Task instructions
Output the data below exactly, images excluded.

Data segment
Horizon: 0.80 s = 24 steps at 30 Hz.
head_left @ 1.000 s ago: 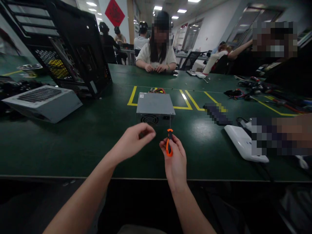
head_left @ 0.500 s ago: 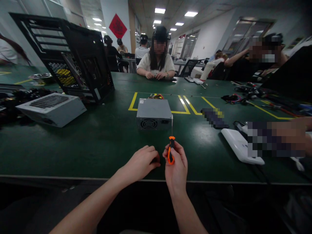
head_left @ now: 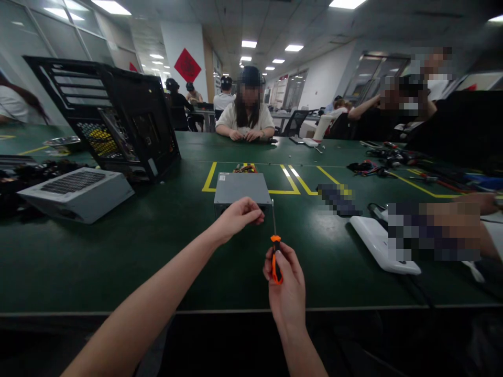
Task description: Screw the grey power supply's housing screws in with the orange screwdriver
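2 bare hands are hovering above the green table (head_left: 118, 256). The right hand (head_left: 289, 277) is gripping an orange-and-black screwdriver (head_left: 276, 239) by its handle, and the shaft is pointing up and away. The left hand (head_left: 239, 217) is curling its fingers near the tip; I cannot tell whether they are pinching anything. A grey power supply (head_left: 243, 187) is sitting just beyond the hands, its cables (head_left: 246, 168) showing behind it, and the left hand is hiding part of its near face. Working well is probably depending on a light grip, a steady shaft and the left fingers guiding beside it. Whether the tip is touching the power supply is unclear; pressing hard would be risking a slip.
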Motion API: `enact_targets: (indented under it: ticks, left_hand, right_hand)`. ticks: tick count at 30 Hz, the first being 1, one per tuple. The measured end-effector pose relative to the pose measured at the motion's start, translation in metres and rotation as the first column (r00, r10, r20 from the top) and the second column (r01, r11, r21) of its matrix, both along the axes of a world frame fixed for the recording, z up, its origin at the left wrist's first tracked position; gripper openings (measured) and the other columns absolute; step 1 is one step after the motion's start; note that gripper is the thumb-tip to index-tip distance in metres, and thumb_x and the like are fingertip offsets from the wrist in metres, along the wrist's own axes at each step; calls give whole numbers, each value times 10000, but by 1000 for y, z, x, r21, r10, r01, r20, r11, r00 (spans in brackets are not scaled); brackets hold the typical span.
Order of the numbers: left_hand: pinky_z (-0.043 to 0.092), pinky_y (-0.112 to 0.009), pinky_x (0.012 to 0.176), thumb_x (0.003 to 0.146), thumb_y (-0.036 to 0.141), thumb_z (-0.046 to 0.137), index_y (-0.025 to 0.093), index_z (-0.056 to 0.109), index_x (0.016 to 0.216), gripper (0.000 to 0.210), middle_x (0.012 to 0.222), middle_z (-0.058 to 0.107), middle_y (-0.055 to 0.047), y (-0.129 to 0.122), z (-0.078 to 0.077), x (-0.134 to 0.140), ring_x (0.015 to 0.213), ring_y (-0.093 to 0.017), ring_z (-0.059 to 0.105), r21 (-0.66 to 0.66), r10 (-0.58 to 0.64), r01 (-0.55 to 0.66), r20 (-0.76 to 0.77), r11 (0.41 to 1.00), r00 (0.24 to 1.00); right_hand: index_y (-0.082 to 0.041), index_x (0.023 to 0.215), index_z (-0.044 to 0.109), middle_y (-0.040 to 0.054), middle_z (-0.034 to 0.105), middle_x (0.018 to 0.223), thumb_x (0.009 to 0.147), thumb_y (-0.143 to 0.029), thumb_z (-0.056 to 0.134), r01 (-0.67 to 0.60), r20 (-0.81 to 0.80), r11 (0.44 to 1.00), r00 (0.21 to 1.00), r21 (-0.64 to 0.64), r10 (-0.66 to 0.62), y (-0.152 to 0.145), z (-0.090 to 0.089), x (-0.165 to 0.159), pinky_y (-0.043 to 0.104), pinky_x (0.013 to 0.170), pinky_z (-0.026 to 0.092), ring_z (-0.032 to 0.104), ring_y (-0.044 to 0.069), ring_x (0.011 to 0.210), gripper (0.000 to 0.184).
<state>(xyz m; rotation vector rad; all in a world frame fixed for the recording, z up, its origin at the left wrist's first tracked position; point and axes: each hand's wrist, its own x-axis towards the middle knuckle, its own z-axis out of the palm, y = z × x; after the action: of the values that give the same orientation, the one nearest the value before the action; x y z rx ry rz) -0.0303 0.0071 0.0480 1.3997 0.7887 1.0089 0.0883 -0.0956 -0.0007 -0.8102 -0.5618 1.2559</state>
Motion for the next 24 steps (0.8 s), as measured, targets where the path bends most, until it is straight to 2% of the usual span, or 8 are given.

Exercise answer
Horizon: 0.80 s = 24 steps at 30 Hz.
head_left @ 1.000 s ago: 
head_left @ 0.500 s ago: 
head_left @ now: 
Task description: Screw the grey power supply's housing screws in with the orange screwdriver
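2 bare hands are hovering above the green table (head_left: 118, 256). The right hand (head_left: 289, 277) is gripping an orange-and-black screwdriver (head_left: 276, 239) by its handle, and the shaft is pointing up and away. The left hand (head_left: 239, 217) is curling its fingers near the tip; I cannot tell whether they are pinching anything. A grey power supply (head_left: 243, 187) is sitting just beyond the hands, its cables (head_left: 246, 168) showing behind it, and the left hand is hiding part of its near face. Working well is probably depending on a light grip, a steady shaft and the left fingers guiding beside it. Whether the tip is touching the power supply is unclear; pressing hard would be risking a slip.
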Motion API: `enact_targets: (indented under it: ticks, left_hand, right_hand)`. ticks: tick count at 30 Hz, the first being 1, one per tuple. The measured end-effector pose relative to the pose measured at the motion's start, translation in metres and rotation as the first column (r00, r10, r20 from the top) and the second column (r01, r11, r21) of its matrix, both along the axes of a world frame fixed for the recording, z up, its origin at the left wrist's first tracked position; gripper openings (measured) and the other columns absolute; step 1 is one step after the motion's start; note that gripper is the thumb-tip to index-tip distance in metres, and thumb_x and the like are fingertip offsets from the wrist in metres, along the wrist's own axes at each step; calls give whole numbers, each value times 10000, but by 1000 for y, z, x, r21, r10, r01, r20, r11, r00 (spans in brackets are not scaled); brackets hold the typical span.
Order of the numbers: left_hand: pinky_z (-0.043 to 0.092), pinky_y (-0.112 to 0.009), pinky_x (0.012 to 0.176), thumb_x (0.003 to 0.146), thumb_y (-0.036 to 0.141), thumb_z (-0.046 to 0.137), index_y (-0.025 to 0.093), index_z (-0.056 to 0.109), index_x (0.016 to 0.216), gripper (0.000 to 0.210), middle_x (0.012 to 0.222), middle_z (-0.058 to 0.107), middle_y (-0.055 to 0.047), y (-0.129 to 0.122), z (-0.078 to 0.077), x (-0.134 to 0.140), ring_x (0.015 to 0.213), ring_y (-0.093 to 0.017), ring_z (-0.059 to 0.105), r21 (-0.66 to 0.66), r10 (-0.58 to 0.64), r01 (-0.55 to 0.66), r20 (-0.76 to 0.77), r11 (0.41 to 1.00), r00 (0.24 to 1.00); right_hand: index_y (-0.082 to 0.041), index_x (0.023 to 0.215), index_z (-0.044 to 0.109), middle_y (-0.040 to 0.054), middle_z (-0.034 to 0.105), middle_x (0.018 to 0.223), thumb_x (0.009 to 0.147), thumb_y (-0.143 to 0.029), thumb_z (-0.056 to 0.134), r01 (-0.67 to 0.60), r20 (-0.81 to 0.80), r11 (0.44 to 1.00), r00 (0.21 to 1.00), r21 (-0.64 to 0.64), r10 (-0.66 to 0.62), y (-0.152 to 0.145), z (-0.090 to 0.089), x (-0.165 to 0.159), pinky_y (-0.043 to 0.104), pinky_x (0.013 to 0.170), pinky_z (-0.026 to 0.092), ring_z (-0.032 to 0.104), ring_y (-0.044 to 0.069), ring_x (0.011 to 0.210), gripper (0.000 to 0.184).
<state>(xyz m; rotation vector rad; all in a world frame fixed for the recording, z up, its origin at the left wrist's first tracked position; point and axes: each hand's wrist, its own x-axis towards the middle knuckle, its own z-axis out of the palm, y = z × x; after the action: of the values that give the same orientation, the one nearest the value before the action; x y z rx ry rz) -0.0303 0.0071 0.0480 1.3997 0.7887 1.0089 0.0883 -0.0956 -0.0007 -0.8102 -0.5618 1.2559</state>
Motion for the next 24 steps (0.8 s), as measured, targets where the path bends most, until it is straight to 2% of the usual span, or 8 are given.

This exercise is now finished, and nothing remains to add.